In a Django Python app, I launch jobs with Celery (a task manager). When each job is launched, they return an object (lets call it an instance of class X
) that lets you check on the job and retrieve the return value or errors thrown.
Several people (someday, I hope) will be able to use this web interface at the same time; therefore, several instances of class X
may exist at the same time, each corresponding to a job that is queued or running in parallel. It's difficult to come up with a way to hold onto these X
objects because I cannot use a global variable (a dictionary that allows me to look up each X
objects from a key); this is because Celery uses different processes, not just different threads, so each would modify its own copy of the global table, causing mayhem.
Subsequently, I received the great advice to use memcached
to share the memory across the tasks. I got it working and was able to set
and get
integer and string values between processes.
The trouble is this: after a great deal of debugging today, I learned that memcached
's set
and get
don't seem to work for classes. This is my best guess: Perhaps under the hood memcached serializes objects to the shared memory; class X
(understandably) cannot be serialized because it points at live data (the status of the job), and so the serial version may be out of date (i.e. it may point to the wrong place) when it is loaded again.
Attempts to use a SQLite database were similarly fruitless; not only could I not figure out how to serialize objects as database fields (using my Django models.py file), I would be stuck with the same problem: the handles of the launched jobs need to stay in RAM somehow (or use some fancy OS tricks underneath), so that they update as the jobs finish or fail.

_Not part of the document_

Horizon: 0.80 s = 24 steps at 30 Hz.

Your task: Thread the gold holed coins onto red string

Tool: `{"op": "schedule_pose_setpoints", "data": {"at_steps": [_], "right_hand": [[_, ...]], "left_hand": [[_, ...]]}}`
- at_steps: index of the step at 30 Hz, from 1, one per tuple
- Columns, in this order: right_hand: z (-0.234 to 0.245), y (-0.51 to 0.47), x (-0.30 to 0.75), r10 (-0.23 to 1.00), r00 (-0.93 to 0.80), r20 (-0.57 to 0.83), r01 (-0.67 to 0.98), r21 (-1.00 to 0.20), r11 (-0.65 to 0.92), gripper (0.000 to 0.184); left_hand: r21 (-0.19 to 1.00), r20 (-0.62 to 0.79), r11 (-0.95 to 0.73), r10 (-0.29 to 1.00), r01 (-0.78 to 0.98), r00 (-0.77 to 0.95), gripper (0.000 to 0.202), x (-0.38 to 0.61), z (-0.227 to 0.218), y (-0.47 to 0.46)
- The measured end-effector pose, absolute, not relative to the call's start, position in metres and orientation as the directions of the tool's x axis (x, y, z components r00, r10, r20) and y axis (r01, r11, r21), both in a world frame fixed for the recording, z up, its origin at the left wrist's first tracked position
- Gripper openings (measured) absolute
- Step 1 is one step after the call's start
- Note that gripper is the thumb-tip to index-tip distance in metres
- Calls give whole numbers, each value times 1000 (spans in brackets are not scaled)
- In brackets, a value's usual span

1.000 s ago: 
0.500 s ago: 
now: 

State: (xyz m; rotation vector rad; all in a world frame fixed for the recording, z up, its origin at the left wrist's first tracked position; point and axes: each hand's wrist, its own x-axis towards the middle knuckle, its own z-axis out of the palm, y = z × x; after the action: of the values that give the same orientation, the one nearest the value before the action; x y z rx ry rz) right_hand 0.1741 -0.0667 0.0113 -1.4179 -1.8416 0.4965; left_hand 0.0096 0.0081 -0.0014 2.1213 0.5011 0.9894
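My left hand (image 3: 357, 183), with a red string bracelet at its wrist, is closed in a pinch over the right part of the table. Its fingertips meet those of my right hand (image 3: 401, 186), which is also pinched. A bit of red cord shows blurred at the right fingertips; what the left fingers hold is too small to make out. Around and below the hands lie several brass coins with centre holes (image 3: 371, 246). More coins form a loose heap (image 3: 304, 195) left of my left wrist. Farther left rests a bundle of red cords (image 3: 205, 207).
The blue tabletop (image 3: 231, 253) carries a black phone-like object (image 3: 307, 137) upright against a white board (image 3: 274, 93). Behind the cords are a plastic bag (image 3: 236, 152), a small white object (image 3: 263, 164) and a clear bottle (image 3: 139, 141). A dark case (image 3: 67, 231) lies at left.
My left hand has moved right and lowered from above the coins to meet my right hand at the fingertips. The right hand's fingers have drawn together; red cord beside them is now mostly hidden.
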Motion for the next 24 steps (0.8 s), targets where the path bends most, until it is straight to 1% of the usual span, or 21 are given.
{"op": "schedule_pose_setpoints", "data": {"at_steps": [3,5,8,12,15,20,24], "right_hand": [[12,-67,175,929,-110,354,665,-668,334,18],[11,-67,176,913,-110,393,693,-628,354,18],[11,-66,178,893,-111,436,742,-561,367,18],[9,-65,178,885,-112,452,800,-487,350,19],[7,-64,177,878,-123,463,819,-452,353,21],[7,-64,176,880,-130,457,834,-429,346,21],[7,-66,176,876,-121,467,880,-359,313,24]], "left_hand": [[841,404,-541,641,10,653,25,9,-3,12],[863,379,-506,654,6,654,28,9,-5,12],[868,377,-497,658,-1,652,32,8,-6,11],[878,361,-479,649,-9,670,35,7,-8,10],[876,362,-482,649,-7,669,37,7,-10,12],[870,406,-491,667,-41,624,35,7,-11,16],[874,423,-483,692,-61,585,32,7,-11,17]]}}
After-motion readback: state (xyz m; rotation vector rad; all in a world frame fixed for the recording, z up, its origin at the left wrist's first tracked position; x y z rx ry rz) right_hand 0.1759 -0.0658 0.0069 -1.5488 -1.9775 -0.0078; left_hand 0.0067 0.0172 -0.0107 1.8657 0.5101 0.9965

My best guess is that (despite the advice that thankfully got me this far) I should be launching each job in some external queue (for instance Sun/Oracle Grid Engine). However, I couldn't come up with a good way of doing that without using a system call, which I thought may be bad style (and potentially insecure).
How do you keep track of jobs that you launch in Django or Django Celery? Do you launch them by simply putting the job arguments into a database and then have another job that polls the database and runs jobs?
Thanks a lot for your help, I'm quite lost.